:: WHAT TO PRODUCE ::
Beginning with the line below that contains "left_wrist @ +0" and ending with the line that contains "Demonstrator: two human", copy every line exactly. Copy nothing else.

[Opening GIVEN DATA section]

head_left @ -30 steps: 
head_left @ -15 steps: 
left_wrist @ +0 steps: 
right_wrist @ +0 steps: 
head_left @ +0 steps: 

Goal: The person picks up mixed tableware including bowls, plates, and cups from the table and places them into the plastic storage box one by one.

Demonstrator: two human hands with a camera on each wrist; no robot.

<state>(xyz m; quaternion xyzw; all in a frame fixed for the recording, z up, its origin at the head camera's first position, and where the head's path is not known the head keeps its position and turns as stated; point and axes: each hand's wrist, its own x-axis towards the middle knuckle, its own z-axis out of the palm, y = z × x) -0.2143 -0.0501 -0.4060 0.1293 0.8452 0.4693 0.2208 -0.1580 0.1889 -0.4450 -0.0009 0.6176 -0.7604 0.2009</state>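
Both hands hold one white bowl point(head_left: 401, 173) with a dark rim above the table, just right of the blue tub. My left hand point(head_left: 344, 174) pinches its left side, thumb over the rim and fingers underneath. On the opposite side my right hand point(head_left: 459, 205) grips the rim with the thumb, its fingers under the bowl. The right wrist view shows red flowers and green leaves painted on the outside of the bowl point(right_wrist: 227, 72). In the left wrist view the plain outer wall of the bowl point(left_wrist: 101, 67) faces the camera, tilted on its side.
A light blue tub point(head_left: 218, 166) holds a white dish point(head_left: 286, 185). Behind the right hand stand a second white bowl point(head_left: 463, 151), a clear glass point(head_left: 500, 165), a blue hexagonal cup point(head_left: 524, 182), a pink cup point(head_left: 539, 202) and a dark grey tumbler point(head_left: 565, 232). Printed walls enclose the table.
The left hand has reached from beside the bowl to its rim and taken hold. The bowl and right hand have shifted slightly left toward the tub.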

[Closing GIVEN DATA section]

:: COMPLETED TASK ::
left_wrist @ +0 steps: 
right_wrist @ +0 steps: 
head_left @ +0 steps: 

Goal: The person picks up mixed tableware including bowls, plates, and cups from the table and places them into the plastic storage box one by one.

Demonstrator: two human hands with a camera on each wrist; no robot.

The exercise has been fully completed.